**Task directions**: Your response should be the complete listing, returned exactly as written.
== Supplied data
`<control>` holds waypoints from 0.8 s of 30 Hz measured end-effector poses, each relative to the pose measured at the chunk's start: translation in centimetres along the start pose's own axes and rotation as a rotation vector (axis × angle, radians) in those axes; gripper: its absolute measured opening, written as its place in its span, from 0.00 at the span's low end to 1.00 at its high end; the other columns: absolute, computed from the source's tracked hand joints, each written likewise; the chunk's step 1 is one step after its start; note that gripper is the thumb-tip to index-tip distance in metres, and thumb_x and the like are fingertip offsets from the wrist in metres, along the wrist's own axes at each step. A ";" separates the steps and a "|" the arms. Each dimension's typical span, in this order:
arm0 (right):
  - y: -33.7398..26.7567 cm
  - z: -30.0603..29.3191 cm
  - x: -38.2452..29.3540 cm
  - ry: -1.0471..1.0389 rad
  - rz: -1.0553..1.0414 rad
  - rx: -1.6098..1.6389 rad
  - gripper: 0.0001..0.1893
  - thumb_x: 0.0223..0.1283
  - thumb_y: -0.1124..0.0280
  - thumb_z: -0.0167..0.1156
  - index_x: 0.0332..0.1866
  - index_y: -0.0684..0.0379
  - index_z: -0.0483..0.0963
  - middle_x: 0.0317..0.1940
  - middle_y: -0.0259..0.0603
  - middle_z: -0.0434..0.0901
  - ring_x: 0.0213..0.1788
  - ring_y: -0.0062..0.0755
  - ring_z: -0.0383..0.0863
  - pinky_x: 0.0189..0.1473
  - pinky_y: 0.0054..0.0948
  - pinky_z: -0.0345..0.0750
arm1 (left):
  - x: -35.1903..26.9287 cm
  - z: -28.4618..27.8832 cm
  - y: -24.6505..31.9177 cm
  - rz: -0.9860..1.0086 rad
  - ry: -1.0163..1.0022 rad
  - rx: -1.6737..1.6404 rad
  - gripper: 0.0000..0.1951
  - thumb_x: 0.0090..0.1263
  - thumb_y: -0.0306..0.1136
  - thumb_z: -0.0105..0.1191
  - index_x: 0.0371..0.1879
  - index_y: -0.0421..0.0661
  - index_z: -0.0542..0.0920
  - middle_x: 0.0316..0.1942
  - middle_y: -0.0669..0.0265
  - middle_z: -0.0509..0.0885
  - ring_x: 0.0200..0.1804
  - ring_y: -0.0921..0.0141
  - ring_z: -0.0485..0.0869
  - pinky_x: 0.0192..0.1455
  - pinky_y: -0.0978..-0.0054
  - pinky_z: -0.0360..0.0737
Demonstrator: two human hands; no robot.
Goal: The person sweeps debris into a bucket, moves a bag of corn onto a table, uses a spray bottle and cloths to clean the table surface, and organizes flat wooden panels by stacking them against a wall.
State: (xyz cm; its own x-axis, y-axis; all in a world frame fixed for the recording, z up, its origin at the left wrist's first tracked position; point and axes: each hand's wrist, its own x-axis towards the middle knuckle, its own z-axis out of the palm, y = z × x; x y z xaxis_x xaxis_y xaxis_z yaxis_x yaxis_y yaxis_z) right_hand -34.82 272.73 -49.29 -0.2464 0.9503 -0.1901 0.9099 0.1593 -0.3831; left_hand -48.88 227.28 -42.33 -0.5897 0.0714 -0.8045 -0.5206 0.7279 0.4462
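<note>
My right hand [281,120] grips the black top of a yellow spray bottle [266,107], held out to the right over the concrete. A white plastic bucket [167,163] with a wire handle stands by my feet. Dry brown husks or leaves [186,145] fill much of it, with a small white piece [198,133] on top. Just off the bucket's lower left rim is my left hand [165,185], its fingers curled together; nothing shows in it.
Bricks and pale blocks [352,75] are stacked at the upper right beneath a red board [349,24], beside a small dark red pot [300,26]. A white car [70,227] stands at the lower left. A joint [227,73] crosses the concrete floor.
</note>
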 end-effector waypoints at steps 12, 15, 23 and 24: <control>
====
**Written solution**:
`<control>` holds waypoints from 0.8 s of 30 Hz measured end-effector poses, each relative to the pose measured at the chunk's start: translation in centimetres along the start pose's own axes and rotation as a rotation vector (axis × angle, radians) in those axes; gripper: its absolute measured opening, written as its place in its span, from 0.00 at the span's low end to 1.00 at its high end; the other columns: absolute, computed from the source's tracked hand joints, each written likewise; the chunk's step 1 is one step after its start; note that gripper is the thumb-tip to index-tip distance in metres, and thumb_x and the like are fingertip offsets from the wrist in metres, along the wrist's own axes at each step. A ";" separates the steps and a "|" the arms. Each dimension's typical span, in this order:
arm0 (right):
  - y: -33.7398..26.7567 cm
  - z: -30.0603..29.3191 cm
  - x: -38.2452..29.3540 cm
  - ry: -1.0471..1.0389 rad
  - rz: -1.0553..1.0414 rad
  - rx: -1.6098..1.6389 rad
  - gripper: 0.0001..0.1893
  - thumb_x: 0.0223..0.1283
  - thumb_y: -0.1124..0.0280
  - thumb_z: -0.0167..0.1156
  - index_x: 0.0332..0.1866
  - index_y: -0.0684..0.0379
  - index_z: -0.0483..0.0963
  - middle_x: 0.0317..0.1940
  - middle_y: -0.0259..0.0603
  - middle_z: -0.0434..0.0901
  - ring_x: 0.0213..0.1788
  - ring_y: -0.0062..0.0755
  - ring_z: -0.0383..0.0863
  - pinky_x: 0.0189..0.1473
  - pinky_y: 0.0054..0.0948
  - pinky_z: -0.0345..0.0750
arm1 (left):
  - x: -35.1903..26.9287 cm
  - z: -28.4618..27.8832 cm
  - y: -24.6505..31.9177 cm
  - rz: -0.9860..1.0086 rad
  - ry: -1.0163..1.0022 rad
  - rx: -1.6737..1.6404 rad
  - gripper: 0.0000..0.1951
  - thumb_x: 0.0090..0.1263
  - thumb_y: -0.0306..0.1136
  - thumb_z: -0.0105..0.1191
  - index_x: 0.0371..0.1879
  - index_y: -0.0421..0.0661
  - index_z: -0.0542..0.0920
  - middle_x: 0.0316..0.1942
  - middle_y: -0.0669..0.0265
  - middle_z: -0.0509..0.0885
  - ring_x: 0.0200..0.1804
  - ring_y: -0.0921..0.0141
  - ring_z: -0.0485..0.0869
  - pinky_x: 0.0192..0.1455
  - pinky_y: -0.0978..-0.0054
  - pinky_z: -0.0360..0.0737
Demonstrator: two human hands; no robot.
Goal: The person sweeps debris into a bucket, moves a bag of corn onto a table, uses a spray bottle and cloths to clean the table surface, and organizes flat wooden panels by stacking them against a wall.
State: (xyz cm; its own x-axis, y-axis; all in a world frame fixed for the recording, z up, its origin at the left wrist's first tracked position; point and axes: each hand's wrist, its own x-axis towards the middle knuckle, its own z-axis out of the palm, y = z × x; x y z xaxis_x xaxis_y xaxis_z yaxis_x yaxis_y yaxis_z) right_hand -34.82 272.73 -49.29 -0.2464 0.9503 -0.1901 0.9099 0.1593 -0.3831; left_hand -48.88 227.28 -42.33 -0.5897 0.0714 -0.8045 -0.5206 0.7279 0.4462
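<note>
My right hand [281,120] grips the black top of a yellow spray bottle [266,107], held out to the right over the concrete. A white plastic bucket [167,163] with a wire handle stands by my feet. Dry brown husks or leaves [186,145] fill much of it, with a small white piece [198,133] on top. Just off the bucket's lower left rim is my left hand [165,185], its fingers curled together; nothing shows in it.
Bricks and pale blocks [352,75] are stacked at the upper right beneath a red board [349,24], beside a small dark red pot [300,26]. A white car [70,227] stands at the lower left. A joint [227,73] crosses the concrete floor.
</note>
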 end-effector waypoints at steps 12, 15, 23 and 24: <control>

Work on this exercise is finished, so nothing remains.